Voilà pour les faits, et de Salieri ils sont malheureusement peu nombreux. Qu’en est-il de Salieri en tant que compositeur ? Là encore, il n’y a pas grand-chose à en tirer, si ce n’est l’examen des partitions. L’auteur de ces lignes n’a entendu qu’une seule œuvre  » vivante  » de Salieri au cours de sa vie de spectateur de concerts. Il n’y a pas si longtemps, l’Academy of Vocal Arts de Philadelphie a mis en scène  » Falstaff  » de Salieri. Il s’est avéré qu’il s’agissait d’une œuvre bien écrite qui respectait toutes les commodités, mais qui présentait vraiment très peu d’originalité. La Sinfonia et le Concerto sur disques n’ont pas non plus beaucoup de signification. Eux aussi sont parfaitement professionnels, mais ils sont écrits dans les règles de l’art. Salieri n’était pas le genre de compositeur qui enfreint les règles.

Comme son mentor Gluck, Salieri représente la musique « à touches blanches ». Il n’y a pas d’imagination harmonique à proprement parler. Les modulations sont rares, et lorsqu’elles se produisent, elles sont dans des tonalités proches. Un coup d’œil aux opéras de Salieri dans la collection du Lincoln Center confirme cette impression. Les pages se succèdent sans accident ni changement de tonalité. Salieri ne se souciait tout simplement pas de sortir des schémas harmoniques sûrs. Ce n’est pas pour rien qu’il était considéré comme un représentant du style  »noble » et  »pur » de Gluck.

Mozart, quand il est arrivé (et M. Shaffer en fait grand cas dans sa pièce), a complètement écarté les vieilles conventions de l’opéra que Salieri représentait. Mozart s’intéressait au caractère. Dans ses opéras les plus célèbres, il n’a pas utilisé de textes mythologiques. Il utilisait l’harmonie comme moyen de souligner le caractère et l’humeur, et certaines de ses modulations restent aussi étonnantes que lorsqu’elles ont été écrites pour la première fois. On peut se demander ce qui est passé par la tête de Salieri lorsqu’il a entendu pour la première fois « Le Nozze di Figaro » de Mozart. A-t-il, comme le dit M. Shaffer, reconnu la fertilité et le génie de la partition ? Ou bien, comme il est plus probable, l’a-t-il considérée comme une anarchie et une complaisance musicale ?

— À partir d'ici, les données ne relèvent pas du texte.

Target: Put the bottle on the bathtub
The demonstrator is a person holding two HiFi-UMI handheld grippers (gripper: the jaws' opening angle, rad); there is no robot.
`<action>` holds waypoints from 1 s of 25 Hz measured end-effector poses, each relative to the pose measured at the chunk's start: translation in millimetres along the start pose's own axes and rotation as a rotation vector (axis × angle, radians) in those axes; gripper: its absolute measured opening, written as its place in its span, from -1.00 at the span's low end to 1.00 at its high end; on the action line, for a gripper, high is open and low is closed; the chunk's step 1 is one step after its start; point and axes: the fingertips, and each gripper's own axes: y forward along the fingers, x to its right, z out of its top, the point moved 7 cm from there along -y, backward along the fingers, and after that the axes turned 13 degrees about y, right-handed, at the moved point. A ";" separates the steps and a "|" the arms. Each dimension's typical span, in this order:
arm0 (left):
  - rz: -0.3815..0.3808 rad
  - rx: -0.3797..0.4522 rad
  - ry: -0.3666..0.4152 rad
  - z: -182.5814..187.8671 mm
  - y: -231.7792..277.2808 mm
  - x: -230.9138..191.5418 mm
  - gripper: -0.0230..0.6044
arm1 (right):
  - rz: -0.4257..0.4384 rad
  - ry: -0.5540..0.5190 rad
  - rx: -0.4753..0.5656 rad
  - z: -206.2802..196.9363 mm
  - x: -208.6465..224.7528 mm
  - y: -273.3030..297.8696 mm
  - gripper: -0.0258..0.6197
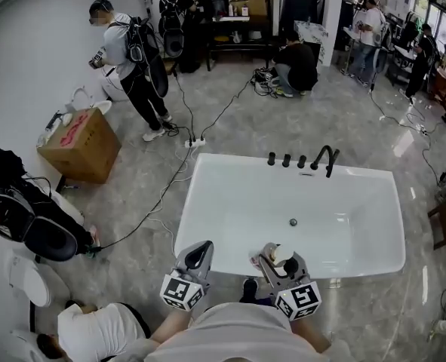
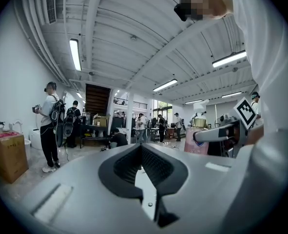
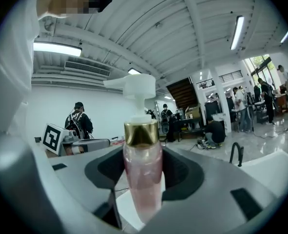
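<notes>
A clear pink bottle [image 3: 142, 184] with a gold collar and white pump head stands upright in my right gripper [image 3: 142, 165], which is shut on it. In the head view this gripper [image 1: 275, 259] holds the bottle [image 1: 283, 256] just above the near rim of the white bathtub [image 1: 230, 194]. My left gripper [image 1: 198, 255] hovers beside it over the tub's near left corner, fingers together and empty. In the left gripper view its dark pads [image 2: 129, 167] meet, and the bottle [image 2: 198, 139] shows off to the right. A black faucet [image 1: 327, 159] stands on the tub's far rim.
A cardboard box [image 1: 79, 145] and black bags [image 1: 26, 213] sit on the floor to the left. Cables and a power strip [image 1: 195, 142] run past the tub's far left corner. Several people stand or crouch at the back; one person [image 1: 94, 330] is low at my left.
</notes>
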 end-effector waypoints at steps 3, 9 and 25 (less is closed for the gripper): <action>0.005 0.021 -0.001 2.8 30.9 -10.0 -0.94 | -0.003 -0.008 -0.002 13.8 21.9 18.9 -0.25; -0.007 0.037 -0.009 3.1 57.1 -33.0 -0.94 | -0.031 0.002 -0.004 27.0 33.5 42.0 -0.25; -0.045 0.060 0.011 8.1 71.1 -100.8 -0.94 | -0.096 0.005 0.026 41.4 21.4 96.0 -0.25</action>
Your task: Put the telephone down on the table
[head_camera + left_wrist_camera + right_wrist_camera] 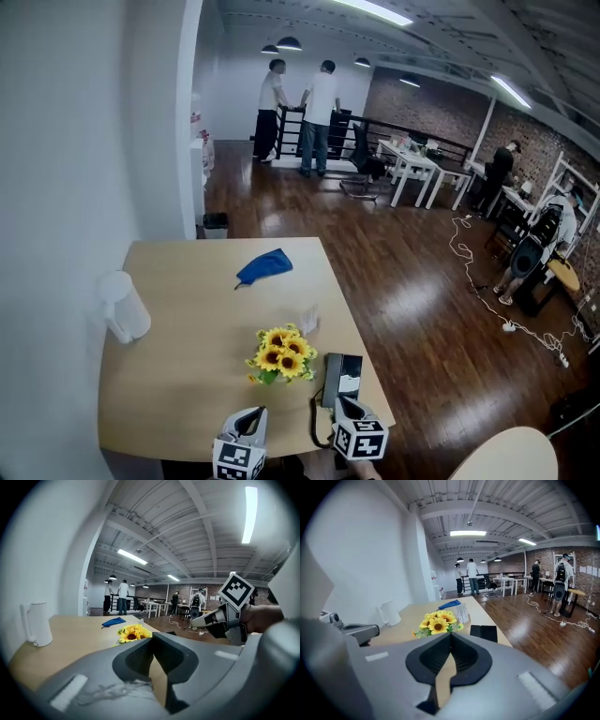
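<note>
My left gripper [152, 639] has its jaws pressed together, dark pads meeting tip to tip with nothing between them. My right gripper [451, 637] is the same: jaws closed on themselves, holding nothing.

Just past the right jaws, in the right gripper view, the telephone [483, 632] lies flat on the table [187, 281], black and free of both grippers. From my head view it sits at the table's near right edge, with a dark cord [317, 417] curling off its near end towards me. The right gripper's tips show over that near end in the head view; I can't tell from there how far above it they hang.

Just left of the telephone stands a bunch of sunflowers [281, 354], and a small pale item [307, 321] sits right behind them; I can't make out what it is. Farther back a blue cloth [265, 266] lies crumpled near the far edge, and a white jug [124, 307] stands at the left side against the wall.

In the left gripper view I see the right gripper off to my right, its marker cube [239, 590] up top and a hand [262, 618] behind it.

Beyond the table, dark wooden floor [412, 309] runs back to two people [300, 98] standing at a railing.
</note>
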`<action>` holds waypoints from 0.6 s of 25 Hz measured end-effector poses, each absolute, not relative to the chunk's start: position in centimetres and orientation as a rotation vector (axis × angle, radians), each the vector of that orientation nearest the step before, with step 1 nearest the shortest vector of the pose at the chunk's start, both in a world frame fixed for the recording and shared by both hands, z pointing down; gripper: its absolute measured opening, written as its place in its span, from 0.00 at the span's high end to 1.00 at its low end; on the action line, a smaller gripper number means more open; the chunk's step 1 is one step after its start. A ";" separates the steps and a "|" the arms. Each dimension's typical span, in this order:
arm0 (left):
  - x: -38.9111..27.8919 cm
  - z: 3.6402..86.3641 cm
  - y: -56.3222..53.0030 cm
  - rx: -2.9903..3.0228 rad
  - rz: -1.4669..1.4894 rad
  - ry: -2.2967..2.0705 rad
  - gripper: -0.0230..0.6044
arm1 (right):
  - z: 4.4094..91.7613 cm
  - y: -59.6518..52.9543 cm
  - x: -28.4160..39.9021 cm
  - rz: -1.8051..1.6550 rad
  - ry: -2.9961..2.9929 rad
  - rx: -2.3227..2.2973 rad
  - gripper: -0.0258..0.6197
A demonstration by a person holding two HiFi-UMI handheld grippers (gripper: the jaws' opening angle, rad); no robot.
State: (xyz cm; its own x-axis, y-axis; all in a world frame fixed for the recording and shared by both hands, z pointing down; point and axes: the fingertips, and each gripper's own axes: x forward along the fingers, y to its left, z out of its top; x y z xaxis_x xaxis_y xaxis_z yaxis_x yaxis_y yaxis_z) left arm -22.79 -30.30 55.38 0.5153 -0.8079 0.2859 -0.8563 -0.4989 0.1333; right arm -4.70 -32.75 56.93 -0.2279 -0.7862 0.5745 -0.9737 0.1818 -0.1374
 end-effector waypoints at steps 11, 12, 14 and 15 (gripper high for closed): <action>-25.8 54.2 -25.5 2.571 0.224 -1.311 0.94 | 55.9 -24.8 -8.7 0.675 -2.069 1.727 0.97; -25.8 54.1 -25.3 2.575 0.223 -1.306 0.94 | 55.6 -24.6 -9.1 0.667 -2.082 1.729 0.97; -25.6 53.7 -24.8 2.582 0.223 -1.302 0.94 | 54.8 -24.2 -9.6 0.643 -2.108 1.728 0.97; -25.5 53.5 -24.5 2.585 0.224 -1.301 0.94 | 54.4 -23.9 -9.8 0.633 -2.122 1.726 0.97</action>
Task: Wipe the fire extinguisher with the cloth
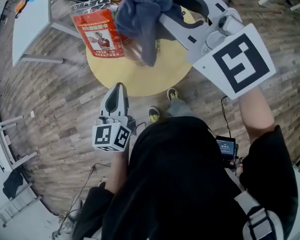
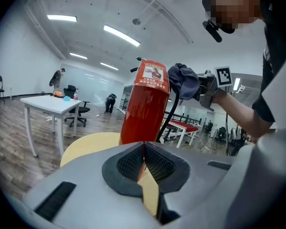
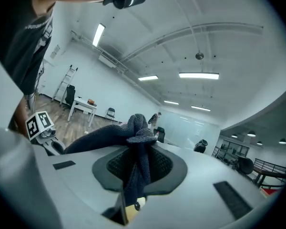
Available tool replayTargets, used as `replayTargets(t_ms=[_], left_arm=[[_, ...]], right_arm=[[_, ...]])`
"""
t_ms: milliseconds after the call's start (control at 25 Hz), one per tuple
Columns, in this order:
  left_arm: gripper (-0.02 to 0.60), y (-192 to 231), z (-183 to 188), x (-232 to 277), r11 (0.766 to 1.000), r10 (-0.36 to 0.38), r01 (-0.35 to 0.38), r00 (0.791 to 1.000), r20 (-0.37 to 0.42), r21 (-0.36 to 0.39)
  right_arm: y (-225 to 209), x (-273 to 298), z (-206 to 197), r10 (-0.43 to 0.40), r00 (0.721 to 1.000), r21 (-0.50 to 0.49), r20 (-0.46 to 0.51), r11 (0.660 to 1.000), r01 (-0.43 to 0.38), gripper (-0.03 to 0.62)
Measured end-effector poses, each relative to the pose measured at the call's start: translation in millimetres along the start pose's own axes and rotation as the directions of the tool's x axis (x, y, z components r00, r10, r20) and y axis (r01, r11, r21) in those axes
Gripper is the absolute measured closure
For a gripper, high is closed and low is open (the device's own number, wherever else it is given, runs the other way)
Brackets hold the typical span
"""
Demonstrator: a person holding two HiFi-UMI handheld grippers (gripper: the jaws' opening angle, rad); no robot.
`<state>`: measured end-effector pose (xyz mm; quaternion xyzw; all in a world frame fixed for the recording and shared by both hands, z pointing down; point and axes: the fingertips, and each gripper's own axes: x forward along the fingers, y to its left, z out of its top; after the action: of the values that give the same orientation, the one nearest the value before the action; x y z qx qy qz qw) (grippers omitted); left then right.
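Observation:
A red fire extinguisher (image 1: 102,34) stands on a round yellow table (image 1: 140,74); in the left gripper view the extinguisher (image 2: 145,106) rises just beyond the jaws. My right gripper (image 1: 157,11) is shut on a dark blue cloth (image 1: 145,16), held high beside the extinguisher's top. In the right gripper view the cloth (image 3: 133,137) is bunched between the jaws of the right gripper (image 3: 138,168). My left gripper (image 1: 117,91) hovers near the table's front edge; in its own view the left gripper (image 2: 144,163) has its pads together and nothing between them.
A white table (image 1: 30,19) stands to the left on the wooden floor. A folded white frame (image 1: 7,144) lies at the far left. The person's shoes (image 1: 162,104) are at the yellow table's near edge. Office chairs (image 2: 76,106) and a red bench (image 2: 186,128) stand farther off.

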<state>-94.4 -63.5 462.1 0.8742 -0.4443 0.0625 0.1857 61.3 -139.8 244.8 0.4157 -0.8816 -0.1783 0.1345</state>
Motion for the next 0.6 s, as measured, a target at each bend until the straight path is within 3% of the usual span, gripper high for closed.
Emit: replayTargets(t_ms=[160, 280, 440, 600], left_arm=[[0.558, -2, 0, 12, 1.000, -0.005, 0.005, 1.000, -0.008, -0.001], [0.558, -1, 3, 16, 1.000, -0.003, 0.003, 1.000, -0.011, 0.003], [0.558, 1, 4, 23, 1.000, 0.004, -0.004, 1.000, -0.018, 0.009], [0.558, 0, 5, 26, 1.000, 0.018, -0.017, 1.000, -0.017, 0.007]], right_arm=[[-1, 3, -21, 0.004, 0.999, 0.125, 0.036, 0.992, -0.008, 0.531], [5, 4, -56, 0.014, 0.999, 0.089, -0.037, 0.996, -0.010, 0.531], [26, 13, -111, 0.065, 0.995, 0.220, -0.076, 0.974, -0.047, 0.531], [54, 23, -175, 0.108, 0.982, 0.190, -0.154, 0.979, -0.078, 0.532]])
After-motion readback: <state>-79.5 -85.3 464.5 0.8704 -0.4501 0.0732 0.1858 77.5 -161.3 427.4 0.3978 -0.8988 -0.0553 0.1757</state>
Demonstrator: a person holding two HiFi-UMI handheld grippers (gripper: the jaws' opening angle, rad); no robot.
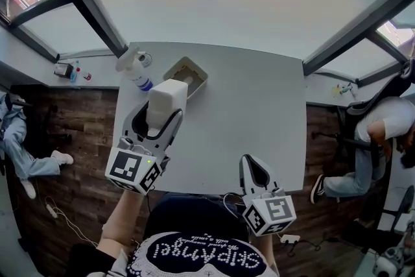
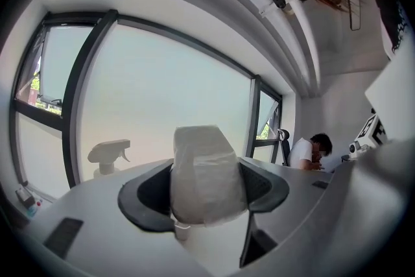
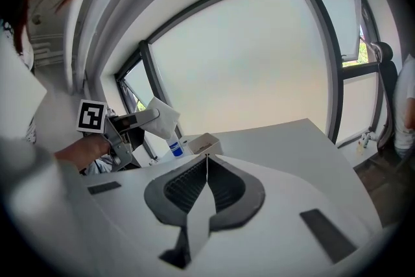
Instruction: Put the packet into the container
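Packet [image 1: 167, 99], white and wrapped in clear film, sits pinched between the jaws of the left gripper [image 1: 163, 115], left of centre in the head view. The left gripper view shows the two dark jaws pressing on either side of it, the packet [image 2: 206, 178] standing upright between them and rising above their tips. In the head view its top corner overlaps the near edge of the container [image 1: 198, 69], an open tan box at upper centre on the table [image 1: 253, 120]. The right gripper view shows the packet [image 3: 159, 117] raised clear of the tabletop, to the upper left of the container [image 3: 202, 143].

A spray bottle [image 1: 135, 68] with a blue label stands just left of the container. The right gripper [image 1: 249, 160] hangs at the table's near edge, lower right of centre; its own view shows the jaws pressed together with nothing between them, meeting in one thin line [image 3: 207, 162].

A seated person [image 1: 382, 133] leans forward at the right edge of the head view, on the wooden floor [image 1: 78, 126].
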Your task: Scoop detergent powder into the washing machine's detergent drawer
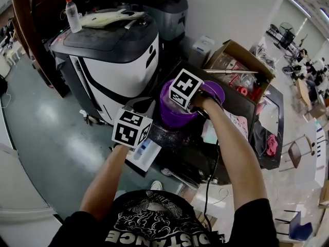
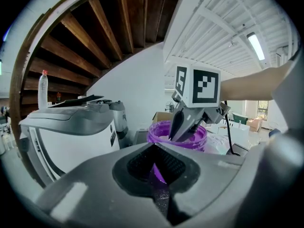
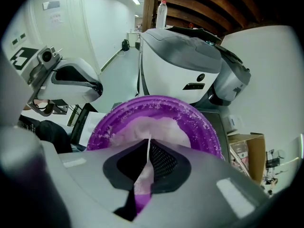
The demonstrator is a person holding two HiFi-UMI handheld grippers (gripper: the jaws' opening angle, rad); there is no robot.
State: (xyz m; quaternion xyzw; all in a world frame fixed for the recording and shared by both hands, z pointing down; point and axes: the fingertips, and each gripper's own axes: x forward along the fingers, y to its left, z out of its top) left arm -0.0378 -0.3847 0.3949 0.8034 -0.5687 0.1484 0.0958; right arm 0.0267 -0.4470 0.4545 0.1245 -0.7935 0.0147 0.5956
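Black shirt [image 1: 154,221] print reads "DISTANCE". Both tongs are clenched: left tongs [image 2: 154,148] just beside the purple detergent tub [image 3: 202,123] on the table [image 1: 237,100], right tongs [image 3: 148,144] above its white powder [image 3: 159,127], near the washing machine [image 1: 110,60].

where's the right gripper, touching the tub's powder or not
Cannot tell. Left gripper view: the right gripper dips into the purple tub, whose rim hides its tips.

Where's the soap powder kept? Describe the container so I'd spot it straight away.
Start at the big white and grey washing machine. Just right of it, on the dark table, stands a round tub with pale powder inside. It is the only bright purple thing there, next to a brown cardboard box.
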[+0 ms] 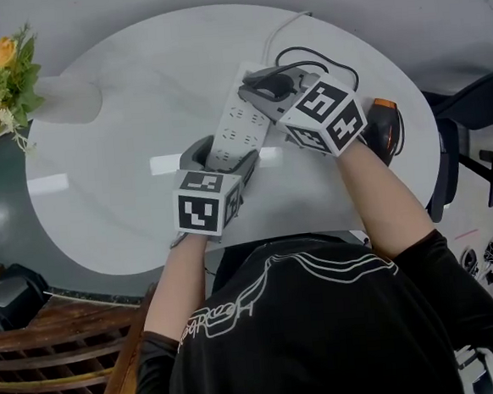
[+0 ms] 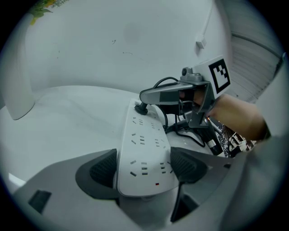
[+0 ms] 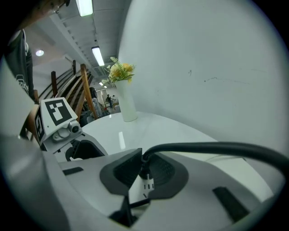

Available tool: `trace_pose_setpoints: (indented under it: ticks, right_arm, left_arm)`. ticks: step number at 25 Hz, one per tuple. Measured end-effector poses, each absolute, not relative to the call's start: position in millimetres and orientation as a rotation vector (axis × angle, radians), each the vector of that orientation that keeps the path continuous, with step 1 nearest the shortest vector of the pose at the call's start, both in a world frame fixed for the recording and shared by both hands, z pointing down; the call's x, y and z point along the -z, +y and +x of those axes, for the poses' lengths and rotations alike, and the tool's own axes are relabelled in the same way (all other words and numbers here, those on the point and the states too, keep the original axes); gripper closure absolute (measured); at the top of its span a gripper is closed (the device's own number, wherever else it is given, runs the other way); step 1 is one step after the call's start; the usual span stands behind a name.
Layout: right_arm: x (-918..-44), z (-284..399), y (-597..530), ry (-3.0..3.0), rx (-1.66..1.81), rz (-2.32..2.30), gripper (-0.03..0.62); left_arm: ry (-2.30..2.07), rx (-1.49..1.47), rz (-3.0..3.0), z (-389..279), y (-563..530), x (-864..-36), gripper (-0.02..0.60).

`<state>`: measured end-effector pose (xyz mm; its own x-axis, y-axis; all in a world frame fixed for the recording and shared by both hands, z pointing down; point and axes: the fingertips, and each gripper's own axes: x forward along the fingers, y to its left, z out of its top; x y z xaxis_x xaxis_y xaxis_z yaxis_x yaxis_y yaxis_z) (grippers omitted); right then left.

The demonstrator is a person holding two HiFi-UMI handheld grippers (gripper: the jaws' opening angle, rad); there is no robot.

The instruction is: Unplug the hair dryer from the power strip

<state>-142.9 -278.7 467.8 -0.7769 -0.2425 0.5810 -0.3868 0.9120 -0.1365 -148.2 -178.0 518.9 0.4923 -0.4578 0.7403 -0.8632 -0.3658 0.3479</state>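
A white power strip lies on the round white table. My left gripper is shut on its near end, and in the left gripper view the strip sits squeezed between both dark pads. At the strip's far end is a black plug, seated in a socket. My right gripper is shut on that plug, whose black cable runs off to the right. The orange-and-black hair dryer lies at the table's right edge, behind my right hand.
A white vase of yellow flowers stands at the table's far left. The black cable loops behind the right gripper, and a white cord leads off the far edge. A wooden chair is at lower left.
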Motion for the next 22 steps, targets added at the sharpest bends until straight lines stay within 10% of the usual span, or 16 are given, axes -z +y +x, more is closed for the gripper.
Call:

Nous ne le saurons jamais, pas plus que nous ne connaîtrons jamais la nature exacte de la relation entre les deux hommes. Il est peu probable que Salieri ait accueilli favorablement l’apparition du jeune effronté Mozart à Vienne. I.F. von Mosel, dans sa courte biographie de Salieri écrite en 1827, affirme que Salieri a toujours gardé le silence sur Mozart. Une certaine dose de « jalousie humaine » était présente, dit Mosel, mais il affirme également que Salieri tenait son jeune collègue « en grand respect ».

Nous savons que, quels que soient les sentiments réels des deux hommes l’un envers l’autre, ils entretenaient une relation extérieurement cordiale. Encore en 1791, l’année de sa mort, Mozart a emmené Salieri à une représentation de « La Flûte enchantée ». Il est pourtant légitime de déduire certains faits. Il est intéressant, par exemple, que Salieri, si généreux et hospitalier envers les autres compositeurs, n’ait pas aidé Mozart alors qu’il avait tant besoin d’argent. En bref, Salieri n’allait pas aider un rival qui se trouvait avoir un ordre de génie qui le faisait passer pour un écolier.